Milho: recuperação em volume e o avanço do DDG

O milho garantiu uma posição de destaque na pauta do primeiro semestre, ocupando a nona colocação no ranking geral do agronegócio.

Resultado do semestre:

As exportações brasileiras do cereal somaram US$ 1,7 bilhão entre janeiro e junho de 2026. O montante representa um crescimento expressivo de 20,6% frente ao primeiro semestre do ano anterior. Essa reação positiva foi inteiramente puxada pelo aumento na quantidade embarcada, que, sobretudo, cresceu 22,1%, totalizando 7,9 milhões de toneladas.

Subprodutos em alta

Embora o grão não tenha aparecido nos destaques individuais do mês de junho, o DDG de milho (destilados de grãos secos, usados para ração animal) bateu recorde histórico para o mês, faturando US$ 25,7 milhões (+89,6%) com o envio de 103,4 mil toneladas (+78,7%).

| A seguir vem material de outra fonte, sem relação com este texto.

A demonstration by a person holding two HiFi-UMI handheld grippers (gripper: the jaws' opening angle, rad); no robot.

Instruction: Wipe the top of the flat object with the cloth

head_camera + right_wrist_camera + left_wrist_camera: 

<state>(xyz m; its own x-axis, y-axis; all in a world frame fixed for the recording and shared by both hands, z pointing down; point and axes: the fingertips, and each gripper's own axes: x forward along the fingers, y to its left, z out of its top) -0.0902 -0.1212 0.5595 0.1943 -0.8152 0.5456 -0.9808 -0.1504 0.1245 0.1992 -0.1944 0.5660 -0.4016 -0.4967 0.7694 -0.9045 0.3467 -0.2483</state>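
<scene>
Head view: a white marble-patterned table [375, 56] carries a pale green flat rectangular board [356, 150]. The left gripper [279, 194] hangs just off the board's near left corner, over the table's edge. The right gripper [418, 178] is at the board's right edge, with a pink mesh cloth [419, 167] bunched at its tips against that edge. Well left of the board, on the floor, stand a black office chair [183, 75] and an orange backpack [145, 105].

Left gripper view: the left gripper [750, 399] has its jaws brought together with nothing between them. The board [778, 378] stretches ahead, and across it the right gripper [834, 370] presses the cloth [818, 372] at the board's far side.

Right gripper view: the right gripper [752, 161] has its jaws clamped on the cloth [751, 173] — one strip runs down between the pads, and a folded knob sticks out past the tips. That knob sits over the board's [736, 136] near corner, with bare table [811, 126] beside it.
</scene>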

Carne suína: ajustes de preços e novos destinos no spot

O setor de suinocultura enfrentou um cenário de acomodação de preços internacionais em junho, operando em ritmo de ajuste nas mesas de negociação.

Movimento de junho

A carne suína in natura gerou uma receita de US$ 289,2 milhões no sexto mês do ano. O resultado, contudo, reflete uma retração de 9,8% em valor em comparação a junho de 2025, ocasionada por uma queda de 5,4% no volume embarcado (115,5 mil toneladas) e recuo de 4,7% no preço médio (US$ 2.504 por tonelada).

Mercados compradores

Por fim, o Japão se consolidou como o principal cliente da carne suína brasileira no mês, com US$ 58,6 milhões (+32,8%) e uma fatia de 20,2% do mercado. As Filipinas ficaram em segundo lugar com US$ 40,5 milhões. A China, embora em ritmo mais brando do que no passado, registrou reação em junho, somando US$ 20,9 milhões (+27,4%).